[Task description]: From the data below, return all lines holding the string "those".
============
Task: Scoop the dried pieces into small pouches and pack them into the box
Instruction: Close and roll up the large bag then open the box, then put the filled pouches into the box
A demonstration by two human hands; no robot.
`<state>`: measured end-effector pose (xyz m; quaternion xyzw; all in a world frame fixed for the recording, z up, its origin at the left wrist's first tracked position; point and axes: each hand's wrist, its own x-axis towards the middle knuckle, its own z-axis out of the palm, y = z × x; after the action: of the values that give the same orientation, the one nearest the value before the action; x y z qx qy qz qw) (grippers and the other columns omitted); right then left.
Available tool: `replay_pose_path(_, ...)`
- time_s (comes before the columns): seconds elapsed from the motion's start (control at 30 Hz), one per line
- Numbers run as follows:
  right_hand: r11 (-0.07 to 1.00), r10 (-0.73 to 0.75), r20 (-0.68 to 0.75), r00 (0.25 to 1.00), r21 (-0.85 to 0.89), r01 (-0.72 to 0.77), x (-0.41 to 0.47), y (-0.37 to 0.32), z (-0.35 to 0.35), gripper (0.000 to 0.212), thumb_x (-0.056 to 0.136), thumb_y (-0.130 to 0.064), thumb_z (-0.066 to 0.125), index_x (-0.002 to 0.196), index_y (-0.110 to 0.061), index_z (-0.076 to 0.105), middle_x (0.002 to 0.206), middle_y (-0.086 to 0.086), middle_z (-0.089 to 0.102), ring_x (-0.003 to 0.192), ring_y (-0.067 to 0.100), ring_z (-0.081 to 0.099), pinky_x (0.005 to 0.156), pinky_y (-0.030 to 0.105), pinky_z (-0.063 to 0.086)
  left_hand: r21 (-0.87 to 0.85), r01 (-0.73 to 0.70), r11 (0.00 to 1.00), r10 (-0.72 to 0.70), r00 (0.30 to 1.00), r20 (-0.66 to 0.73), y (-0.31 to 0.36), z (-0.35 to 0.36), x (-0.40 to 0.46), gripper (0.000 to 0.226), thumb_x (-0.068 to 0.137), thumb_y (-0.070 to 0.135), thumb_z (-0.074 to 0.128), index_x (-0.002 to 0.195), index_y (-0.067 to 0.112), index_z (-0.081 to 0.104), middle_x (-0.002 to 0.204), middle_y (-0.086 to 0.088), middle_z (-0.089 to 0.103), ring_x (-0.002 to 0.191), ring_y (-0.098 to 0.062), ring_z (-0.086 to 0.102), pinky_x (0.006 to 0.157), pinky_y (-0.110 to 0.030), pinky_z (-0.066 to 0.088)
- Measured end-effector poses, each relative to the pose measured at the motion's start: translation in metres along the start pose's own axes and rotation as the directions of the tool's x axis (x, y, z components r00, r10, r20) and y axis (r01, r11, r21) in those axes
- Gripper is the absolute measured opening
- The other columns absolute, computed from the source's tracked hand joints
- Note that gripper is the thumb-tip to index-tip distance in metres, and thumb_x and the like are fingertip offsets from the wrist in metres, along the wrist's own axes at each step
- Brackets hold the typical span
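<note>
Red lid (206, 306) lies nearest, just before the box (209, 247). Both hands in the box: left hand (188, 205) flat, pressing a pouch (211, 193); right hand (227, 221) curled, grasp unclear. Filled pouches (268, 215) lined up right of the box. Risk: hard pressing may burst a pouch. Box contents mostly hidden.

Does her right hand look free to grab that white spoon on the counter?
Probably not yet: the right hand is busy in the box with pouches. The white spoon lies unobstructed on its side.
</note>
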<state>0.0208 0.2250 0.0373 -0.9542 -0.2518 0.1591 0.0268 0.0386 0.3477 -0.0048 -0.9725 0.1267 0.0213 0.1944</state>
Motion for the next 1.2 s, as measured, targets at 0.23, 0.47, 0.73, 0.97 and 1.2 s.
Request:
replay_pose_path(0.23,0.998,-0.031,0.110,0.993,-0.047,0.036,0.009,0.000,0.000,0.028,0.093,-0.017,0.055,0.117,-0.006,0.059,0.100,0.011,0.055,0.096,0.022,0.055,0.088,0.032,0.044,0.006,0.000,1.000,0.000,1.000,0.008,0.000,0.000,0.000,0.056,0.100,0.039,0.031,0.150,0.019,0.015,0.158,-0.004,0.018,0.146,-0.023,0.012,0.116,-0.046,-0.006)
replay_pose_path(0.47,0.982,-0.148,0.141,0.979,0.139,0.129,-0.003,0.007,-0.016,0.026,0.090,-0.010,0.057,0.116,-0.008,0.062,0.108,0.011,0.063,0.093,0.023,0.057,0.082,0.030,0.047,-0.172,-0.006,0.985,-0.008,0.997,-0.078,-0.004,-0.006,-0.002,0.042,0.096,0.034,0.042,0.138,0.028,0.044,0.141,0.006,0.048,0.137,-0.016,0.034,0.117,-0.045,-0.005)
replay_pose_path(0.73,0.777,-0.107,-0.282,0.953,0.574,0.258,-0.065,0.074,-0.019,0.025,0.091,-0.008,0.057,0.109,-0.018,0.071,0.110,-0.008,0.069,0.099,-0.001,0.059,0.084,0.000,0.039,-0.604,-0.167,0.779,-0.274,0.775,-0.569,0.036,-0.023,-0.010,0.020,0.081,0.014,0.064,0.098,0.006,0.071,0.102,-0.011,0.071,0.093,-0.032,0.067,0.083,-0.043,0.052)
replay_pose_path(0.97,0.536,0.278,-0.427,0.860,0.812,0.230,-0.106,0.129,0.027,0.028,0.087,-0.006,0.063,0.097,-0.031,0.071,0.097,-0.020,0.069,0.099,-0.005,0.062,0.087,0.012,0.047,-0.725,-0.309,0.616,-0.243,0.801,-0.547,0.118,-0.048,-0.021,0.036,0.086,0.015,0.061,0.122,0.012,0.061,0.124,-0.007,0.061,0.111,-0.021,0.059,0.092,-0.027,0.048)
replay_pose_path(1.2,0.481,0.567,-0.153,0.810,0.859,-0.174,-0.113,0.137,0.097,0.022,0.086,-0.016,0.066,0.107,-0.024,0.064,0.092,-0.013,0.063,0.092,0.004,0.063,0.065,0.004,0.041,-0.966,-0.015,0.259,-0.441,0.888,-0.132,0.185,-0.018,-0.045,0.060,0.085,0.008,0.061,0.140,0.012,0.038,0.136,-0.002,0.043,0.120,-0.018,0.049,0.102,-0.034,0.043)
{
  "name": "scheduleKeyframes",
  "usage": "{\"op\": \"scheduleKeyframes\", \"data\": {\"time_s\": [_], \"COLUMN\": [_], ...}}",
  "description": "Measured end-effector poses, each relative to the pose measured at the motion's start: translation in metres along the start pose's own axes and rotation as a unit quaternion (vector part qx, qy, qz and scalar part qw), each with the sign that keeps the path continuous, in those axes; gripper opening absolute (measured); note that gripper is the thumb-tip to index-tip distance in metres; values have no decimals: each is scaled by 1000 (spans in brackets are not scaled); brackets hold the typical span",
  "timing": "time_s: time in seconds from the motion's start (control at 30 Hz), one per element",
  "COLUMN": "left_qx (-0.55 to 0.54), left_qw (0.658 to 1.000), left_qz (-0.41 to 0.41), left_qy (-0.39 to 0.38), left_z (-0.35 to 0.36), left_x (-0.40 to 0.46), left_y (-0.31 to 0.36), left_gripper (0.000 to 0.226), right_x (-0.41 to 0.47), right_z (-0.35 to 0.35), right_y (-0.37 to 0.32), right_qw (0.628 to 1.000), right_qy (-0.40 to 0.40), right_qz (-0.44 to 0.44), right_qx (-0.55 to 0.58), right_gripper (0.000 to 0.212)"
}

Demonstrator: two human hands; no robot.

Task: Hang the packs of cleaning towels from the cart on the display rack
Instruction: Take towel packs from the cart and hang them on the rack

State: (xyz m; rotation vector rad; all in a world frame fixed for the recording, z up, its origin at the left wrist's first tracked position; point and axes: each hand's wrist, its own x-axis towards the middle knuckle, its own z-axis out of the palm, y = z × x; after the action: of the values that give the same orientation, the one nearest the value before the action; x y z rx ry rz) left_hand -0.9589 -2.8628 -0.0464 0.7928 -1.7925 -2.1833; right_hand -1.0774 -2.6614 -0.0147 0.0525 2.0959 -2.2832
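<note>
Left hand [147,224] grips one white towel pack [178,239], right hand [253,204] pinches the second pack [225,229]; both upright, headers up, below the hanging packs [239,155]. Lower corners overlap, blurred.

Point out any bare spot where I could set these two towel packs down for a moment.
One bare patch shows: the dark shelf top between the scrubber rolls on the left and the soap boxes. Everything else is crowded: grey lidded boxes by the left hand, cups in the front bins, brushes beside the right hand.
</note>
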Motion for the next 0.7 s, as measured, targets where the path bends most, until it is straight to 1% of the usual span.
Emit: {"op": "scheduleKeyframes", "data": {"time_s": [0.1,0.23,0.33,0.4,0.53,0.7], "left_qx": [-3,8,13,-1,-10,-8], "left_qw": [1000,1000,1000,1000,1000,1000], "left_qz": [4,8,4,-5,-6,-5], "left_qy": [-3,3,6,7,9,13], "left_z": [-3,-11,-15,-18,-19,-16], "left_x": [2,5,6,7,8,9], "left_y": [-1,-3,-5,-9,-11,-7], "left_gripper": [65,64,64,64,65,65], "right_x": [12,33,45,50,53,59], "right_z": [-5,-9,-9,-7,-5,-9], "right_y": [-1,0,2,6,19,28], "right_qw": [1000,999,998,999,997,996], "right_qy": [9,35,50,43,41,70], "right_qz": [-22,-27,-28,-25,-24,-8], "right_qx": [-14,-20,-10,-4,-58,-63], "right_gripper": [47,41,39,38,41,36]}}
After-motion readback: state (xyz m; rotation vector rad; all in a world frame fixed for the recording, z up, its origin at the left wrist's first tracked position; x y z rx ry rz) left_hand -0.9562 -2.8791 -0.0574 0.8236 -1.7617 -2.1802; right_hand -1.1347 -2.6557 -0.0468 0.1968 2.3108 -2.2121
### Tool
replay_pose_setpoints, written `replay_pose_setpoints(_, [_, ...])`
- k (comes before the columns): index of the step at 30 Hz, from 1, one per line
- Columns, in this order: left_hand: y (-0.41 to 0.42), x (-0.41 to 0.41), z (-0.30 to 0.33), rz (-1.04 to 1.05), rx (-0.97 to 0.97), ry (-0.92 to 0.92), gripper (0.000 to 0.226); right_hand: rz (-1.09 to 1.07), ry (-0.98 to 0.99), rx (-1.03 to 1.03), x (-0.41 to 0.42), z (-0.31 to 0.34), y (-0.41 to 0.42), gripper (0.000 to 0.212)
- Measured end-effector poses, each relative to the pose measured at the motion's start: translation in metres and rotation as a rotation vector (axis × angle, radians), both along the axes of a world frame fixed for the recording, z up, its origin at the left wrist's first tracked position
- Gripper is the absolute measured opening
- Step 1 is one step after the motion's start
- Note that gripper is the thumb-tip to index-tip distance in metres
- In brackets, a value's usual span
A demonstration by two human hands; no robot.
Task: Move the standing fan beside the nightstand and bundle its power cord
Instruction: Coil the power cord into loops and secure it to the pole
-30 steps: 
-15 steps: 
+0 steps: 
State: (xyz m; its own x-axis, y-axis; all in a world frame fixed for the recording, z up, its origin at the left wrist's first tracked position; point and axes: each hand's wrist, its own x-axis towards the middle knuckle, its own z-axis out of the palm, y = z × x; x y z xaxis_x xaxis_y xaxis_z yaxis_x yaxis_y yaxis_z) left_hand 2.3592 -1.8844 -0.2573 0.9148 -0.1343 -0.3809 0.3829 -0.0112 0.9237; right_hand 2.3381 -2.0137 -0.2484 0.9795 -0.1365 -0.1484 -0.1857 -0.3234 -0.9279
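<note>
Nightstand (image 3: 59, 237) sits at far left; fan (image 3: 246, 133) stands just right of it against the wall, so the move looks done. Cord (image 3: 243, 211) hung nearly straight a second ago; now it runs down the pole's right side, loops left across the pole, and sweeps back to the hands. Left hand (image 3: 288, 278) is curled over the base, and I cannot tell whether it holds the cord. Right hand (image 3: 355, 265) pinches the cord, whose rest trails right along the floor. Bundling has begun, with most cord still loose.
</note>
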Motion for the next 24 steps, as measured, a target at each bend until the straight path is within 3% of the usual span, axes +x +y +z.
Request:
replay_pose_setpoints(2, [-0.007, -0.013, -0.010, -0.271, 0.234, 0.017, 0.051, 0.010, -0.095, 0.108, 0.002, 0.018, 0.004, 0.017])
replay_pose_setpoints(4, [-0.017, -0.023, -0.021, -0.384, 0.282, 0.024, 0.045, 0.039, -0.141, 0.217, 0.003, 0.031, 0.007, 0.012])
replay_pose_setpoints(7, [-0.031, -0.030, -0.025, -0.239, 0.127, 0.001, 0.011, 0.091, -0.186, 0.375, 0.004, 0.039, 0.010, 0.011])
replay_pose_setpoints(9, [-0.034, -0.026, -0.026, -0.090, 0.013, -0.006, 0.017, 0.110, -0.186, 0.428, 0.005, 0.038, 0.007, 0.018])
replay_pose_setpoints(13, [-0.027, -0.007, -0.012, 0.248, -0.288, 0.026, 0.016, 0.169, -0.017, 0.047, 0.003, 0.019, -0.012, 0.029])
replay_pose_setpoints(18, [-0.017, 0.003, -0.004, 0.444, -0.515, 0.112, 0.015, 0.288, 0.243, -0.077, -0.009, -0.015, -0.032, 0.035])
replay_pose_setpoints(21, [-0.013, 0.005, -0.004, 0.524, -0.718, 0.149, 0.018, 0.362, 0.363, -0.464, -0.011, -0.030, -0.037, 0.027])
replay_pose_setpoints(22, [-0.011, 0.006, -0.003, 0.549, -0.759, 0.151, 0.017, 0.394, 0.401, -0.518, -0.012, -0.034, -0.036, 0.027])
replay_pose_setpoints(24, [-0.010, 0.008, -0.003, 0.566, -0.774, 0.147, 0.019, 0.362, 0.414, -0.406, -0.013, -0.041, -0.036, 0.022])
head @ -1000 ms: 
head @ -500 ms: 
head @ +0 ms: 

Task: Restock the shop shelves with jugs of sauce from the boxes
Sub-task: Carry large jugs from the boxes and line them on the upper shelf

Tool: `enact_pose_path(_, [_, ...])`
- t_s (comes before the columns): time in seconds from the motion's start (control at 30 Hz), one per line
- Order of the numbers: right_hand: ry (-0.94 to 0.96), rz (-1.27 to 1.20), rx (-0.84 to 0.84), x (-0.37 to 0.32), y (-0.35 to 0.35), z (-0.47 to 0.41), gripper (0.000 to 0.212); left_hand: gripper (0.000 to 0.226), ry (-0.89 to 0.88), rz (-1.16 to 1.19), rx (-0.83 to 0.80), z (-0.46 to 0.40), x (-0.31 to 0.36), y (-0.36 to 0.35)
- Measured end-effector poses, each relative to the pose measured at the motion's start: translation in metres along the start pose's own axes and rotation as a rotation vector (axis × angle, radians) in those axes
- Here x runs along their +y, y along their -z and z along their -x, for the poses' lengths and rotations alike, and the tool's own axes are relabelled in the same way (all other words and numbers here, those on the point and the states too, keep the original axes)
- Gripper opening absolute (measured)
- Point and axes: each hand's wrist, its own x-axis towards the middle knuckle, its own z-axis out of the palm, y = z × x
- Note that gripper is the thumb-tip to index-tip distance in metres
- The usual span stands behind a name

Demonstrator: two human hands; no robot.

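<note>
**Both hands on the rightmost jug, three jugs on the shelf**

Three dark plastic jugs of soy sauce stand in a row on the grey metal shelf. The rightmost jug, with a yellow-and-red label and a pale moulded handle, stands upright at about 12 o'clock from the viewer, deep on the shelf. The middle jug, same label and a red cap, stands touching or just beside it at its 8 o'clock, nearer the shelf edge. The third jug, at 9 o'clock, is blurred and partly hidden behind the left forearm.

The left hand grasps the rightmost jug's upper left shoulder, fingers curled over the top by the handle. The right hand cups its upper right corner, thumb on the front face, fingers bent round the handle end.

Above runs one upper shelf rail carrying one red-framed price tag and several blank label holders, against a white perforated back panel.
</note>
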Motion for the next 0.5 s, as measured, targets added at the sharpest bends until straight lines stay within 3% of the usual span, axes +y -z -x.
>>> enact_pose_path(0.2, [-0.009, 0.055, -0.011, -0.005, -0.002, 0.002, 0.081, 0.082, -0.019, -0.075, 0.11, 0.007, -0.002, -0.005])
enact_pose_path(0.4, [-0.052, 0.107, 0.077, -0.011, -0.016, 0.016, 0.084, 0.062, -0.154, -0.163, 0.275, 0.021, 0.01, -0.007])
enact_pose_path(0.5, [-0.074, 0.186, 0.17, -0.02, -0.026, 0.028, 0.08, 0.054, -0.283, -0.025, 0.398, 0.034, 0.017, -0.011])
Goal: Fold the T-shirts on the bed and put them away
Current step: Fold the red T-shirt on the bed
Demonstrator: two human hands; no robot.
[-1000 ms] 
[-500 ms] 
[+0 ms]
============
[Result below]:
- Measured end-effector poses, each relative to the pose measured at the motion's start: translation in metres along the start pose's own axes and rotation as the directions of the tool's x axis (x, y, z components r00, r10, r20) and y axis (r01, r11, r21) in those axes
  "description": "Measured end-effector poses, each relative to the pose measured at the motion's start: translation in metres along the start pose's own axes and rotation as a unit quaternion (vector part qx, qy, qz and scalar part qw), each with the sign that keeps the path continuous, in those axes; gripper opening absolute (measured); note that gripper is the thumb-tip to index-tip distance in metres; values have no decimals: each is scaled by 1000 (spans in brackets are not scaled); brackets hold the typical span",
- Measured end-effector poses, each relative to the pose measured at the motion's start: translation in metres along the start pose's own axes and rotation as a rotation vector (axis × angle, radians) in those axes
- Here x runs along their +y, y along their -z and z along their -x, for the poses' lengths and rotations alike, and the tool's own axes are relabelled in the same way (all other words and numbers here, those on the point and the states too, keep the original axes)

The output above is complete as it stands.